---------- Supplied data ----------

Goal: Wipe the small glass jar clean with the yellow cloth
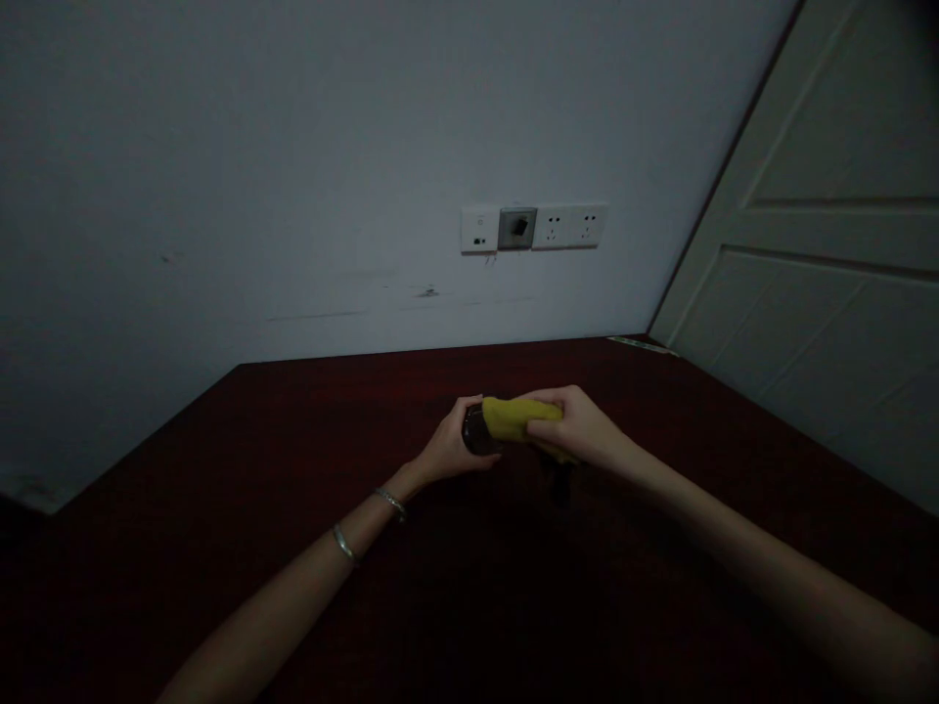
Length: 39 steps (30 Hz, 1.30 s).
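My left hand is closed around a dark, shiny, rounded glass, which may be a cup or a jar; the dim light hides its exact shape. Fingers and thumb grip it from the left side. My right hand pinches a yellow cloth that lies against the right part of the glass and covers it. Below the cloth a dark patch shows, too dark to make out. Both hands are above the middle of the dark red table.
Behind the table stands a pale wall with a row of sockets and switches. A white panelled door rises along the right edge. A thin printed strip lies at the table's back right corner. Two bracelets circle my left forearm.
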Each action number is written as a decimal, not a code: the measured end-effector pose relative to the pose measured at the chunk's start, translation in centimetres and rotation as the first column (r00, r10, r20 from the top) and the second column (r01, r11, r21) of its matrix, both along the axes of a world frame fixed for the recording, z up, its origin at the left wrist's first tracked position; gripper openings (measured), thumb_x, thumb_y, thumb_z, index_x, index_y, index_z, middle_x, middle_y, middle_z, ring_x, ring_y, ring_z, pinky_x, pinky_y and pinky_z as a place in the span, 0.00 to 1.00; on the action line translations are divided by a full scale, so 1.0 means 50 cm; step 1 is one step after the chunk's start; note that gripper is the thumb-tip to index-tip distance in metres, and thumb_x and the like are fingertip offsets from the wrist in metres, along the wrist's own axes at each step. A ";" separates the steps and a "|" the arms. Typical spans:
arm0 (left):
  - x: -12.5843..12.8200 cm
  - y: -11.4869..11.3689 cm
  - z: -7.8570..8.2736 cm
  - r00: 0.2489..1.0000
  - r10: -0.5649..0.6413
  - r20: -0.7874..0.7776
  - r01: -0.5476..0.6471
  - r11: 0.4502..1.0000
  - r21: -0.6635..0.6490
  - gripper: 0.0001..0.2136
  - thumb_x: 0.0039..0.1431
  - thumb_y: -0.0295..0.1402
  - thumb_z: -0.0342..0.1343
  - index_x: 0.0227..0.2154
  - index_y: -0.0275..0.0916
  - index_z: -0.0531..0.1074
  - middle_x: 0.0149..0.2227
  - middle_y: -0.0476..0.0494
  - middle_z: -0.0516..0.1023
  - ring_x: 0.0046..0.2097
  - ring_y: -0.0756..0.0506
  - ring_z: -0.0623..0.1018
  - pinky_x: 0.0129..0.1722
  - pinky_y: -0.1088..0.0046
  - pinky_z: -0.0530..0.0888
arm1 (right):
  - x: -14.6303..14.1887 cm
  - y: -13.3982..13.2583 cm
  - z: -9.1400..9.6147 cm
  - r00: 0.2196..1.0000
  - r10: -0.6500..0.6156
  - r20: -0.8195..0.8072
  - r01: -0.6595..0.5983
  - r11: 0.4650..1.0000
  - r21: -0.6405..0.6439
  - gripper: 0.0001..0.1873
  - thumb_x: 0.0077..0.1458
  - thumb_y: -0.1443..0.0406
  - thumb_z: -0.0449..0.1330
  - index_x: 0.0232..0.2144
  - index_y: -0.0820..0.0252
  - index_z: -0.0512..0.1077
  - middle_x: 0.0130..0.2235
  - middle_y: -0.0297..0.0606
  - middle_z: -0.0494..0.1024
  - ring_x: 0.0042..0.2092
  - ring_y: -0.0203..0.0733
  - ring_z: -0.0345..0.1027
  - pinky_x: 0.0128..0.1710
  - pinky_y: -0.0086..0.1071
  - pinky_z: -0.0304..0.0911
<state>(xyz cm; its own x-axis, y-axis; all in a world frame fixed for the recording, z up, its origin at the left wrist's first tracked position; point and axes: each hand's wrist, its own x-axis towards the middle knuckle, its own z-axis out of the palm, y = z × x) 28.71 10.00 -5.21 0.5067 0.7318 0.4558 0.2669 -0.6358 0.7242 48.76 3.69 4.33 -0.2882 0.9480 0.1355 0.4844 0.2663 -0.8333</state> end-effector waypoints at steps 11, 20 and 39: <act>-0.003 -0.006 0.012 0.997 0.043 0.060 -0.048 0.996 0.078 0.40 0.36 0.29 0.66 0.55 0.39 0.54 0.55 0.35 0.66 0.55 0.38 0.71 0.53 0.59 0.69 | -0.055 -0.025 -0.062 0.534 -0.211 0.819 -0.427 0.768 0.477 0.25 0.58 0.73 0.47 0.58 0.67 0.59 0.57 0.50 0.69 0.44 0.49 0.67 0.23 0.33 0.68; -0.016 0.018 0.016 0.999 -0.039 -0.006 0.039 0.930 0.365 0.41 0.37 0.34 0.68 0.55 0.39 0.55 0.58 0.30 0.62 0.60 0.34 0.65 0.58 0.49 0.65 | -0.059 -0.002 -0.031 0.689 0.024 0.725 -0.378 0.865 0.331 0.28 0.51 0.75 0.51 0.55 0.58 0.61 0.56 0.41 0.70 0.48 0.46 0.68 0.36 0.33 0.66; -0.035 0.026 0.043 0.965 -0.188 -0.182 0.259 0.786 0.561 0.42 0.44 0.37 0.67 0.59 0.39 0.49 0.58 0.26 0.60 0.64 0.31 0.59 0.57 0.45 0.65 | -0.023 -0.014 0.052 0.762 0.436 0.479 -0.437 0.892 -0.115 0.15 0.42 0.73 0.53 0.32 0.62 0.76 0.25 0.31 0.74 0.25 0.31 0.62 0.25 0.25 0.54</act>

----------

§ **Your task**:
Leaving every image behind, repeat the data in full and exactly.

§ **Exercise answer**:
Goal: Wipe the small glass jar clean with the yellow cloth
Length: 39 steps (30 Hz, 1.30 s).
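My left hand is closed around a dark, shiny, rounded glass, which may be a cup or a jar; the dim light hides its exact shape. Fingers and thumb grip it from the left side. My right hand pinches a yellow cloth that lies against the right part of the glass and covers it. Below the cloth a dark patch shows, too dark to make out. Both hands are above the middle of the dark red table.
Behind the table stands a pale wall with a row of sockets and switches. A white panelled door rises along the right edge. A thin printed strip lies at the table's back right corner. Two bracelets circle my left forearm.
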Each action number is written as a decimal, not a code: the measured end-effector pose relative to the pose measured at the chunk's start, translation in centimetres and rotation as the first column (r00, r10, r20 from the top) and the second column (r01, r11, r21) of its matrix, both along the axes of a world frame fixed for the recording, z up, its origin at the left wrist's first tracked position; gripper openings (measured), thumb_x, thumb_y, thumb_z, index_x, index_y, index_z, middle_x, middle_y, middle_z, ring_x, ring_y, ring_z, pinky_x, pinky_y and pinky_z as a place in the span, 0.00 to 1.00; on the action line translations are divided by a full scale, so 1.0 means 50 cm; step 1 is one step after the chunk's start; note that gripper is the thumb-tip to index-tip distance in metres, and thumb_x and the like are fingertip offsets from the wrist in metres, along the wrist's own axes at each step. A ";" separates the steps and a "|" the arms. Typical spans:
arm0 (left):
  - x: -12.5843..12.8200 cm
  - y: -11.4869..11.3689 cm
  - z: -7.8570..8.2736 cm
  - r00: 0.2489..1.0000
  - r10: -0.5649..0.6413
  - r20: -0.7874..0.7776
  - r01: -0.5476..0.6471
  - r11: 0.4502..1.0000
  - r21: -0.6635..0.6490
  - gripper: 0.0001..0.2136
  - thumb_x: 0.0039..0.1431
  - thumb_y: -0.0295..0.1402
  - thumb_z: -0.0342..0.1343
  - index_x: 0.0227..0.2154
  - index_y: -0.0275..0.0916
  - index_z: -0.0531..0.1074
  - middle_x: 0.0149..0.2227
  - middle_y: -0.0476..0.0494
  - middle_z: -0.0516..0.1023
  - ring_x: 0.0046..0.2097
  - ring_y: -0.0756..0.0506
  - ring_z: -0.0623..0.1018
  - pinky_x: 0.0129..0.1722
  - pinky_y: -0.1088..0.0046
  - pinky_z: -0.0530..0.0888
arm1 (right):
  - x: -14.6303..14.1887 cm
  - y: -13.3982..13.2583 cm
  - z: -9.1400..9.6147 cm
  - r00: 0.2196..1.0000
  - r10: -0.6500..0.6156
  - r20: -0.8195..0.8072
  - r01: -0.6595..0.5983
  - r11: 0.4650..1.0000
  - r21: -0.6405..0.6439
  - gripper: 0.0001..0.1873
  - thumb_x: 0.0077..0.1458
  - thumb_y: -0.1443..0.0406
  - thumb_z: -0.0449..0.1330
  - index_x: 0.0232..0.2144
  - index_y: -0.0820..0.0252
  - index_z: -0.0512..0.1077
  - middle_x: 0.0130..0.2235
  - middle_y: -0.0297..0.0606
  - middle_z: -0.0494..0.1024
  - ring_x: 0.0042..0.2092
  - ring_y: -0.0203..0.0733
  - ring_z: -0.0345..0.1027
  - pinky_x: 0.0128..0.1710
  - pinky_y: -0.0086..0.1071
  - pinky_z: -0.0304..0.0911
<state>(xyz cm; its own x-axis, y-axis; all in a world frame fixed for the recording, z up, its origin at the left wrist's first tracked position; point and axes: each hand's wrist, its own x-axis towards the middle knuckle, its own z-axis out of the palm, y = z × x) 28.71 10.00 -5.21 0.5067 0.7318 0.4558 0.2669 -0.6358 0.7242 48.76 3.69 4.33 -0.2882 0.9480 0.1355 0.4844 0.2663 -0.8333</state> end-effector waypoints at steps 11, 20 and 39: <act>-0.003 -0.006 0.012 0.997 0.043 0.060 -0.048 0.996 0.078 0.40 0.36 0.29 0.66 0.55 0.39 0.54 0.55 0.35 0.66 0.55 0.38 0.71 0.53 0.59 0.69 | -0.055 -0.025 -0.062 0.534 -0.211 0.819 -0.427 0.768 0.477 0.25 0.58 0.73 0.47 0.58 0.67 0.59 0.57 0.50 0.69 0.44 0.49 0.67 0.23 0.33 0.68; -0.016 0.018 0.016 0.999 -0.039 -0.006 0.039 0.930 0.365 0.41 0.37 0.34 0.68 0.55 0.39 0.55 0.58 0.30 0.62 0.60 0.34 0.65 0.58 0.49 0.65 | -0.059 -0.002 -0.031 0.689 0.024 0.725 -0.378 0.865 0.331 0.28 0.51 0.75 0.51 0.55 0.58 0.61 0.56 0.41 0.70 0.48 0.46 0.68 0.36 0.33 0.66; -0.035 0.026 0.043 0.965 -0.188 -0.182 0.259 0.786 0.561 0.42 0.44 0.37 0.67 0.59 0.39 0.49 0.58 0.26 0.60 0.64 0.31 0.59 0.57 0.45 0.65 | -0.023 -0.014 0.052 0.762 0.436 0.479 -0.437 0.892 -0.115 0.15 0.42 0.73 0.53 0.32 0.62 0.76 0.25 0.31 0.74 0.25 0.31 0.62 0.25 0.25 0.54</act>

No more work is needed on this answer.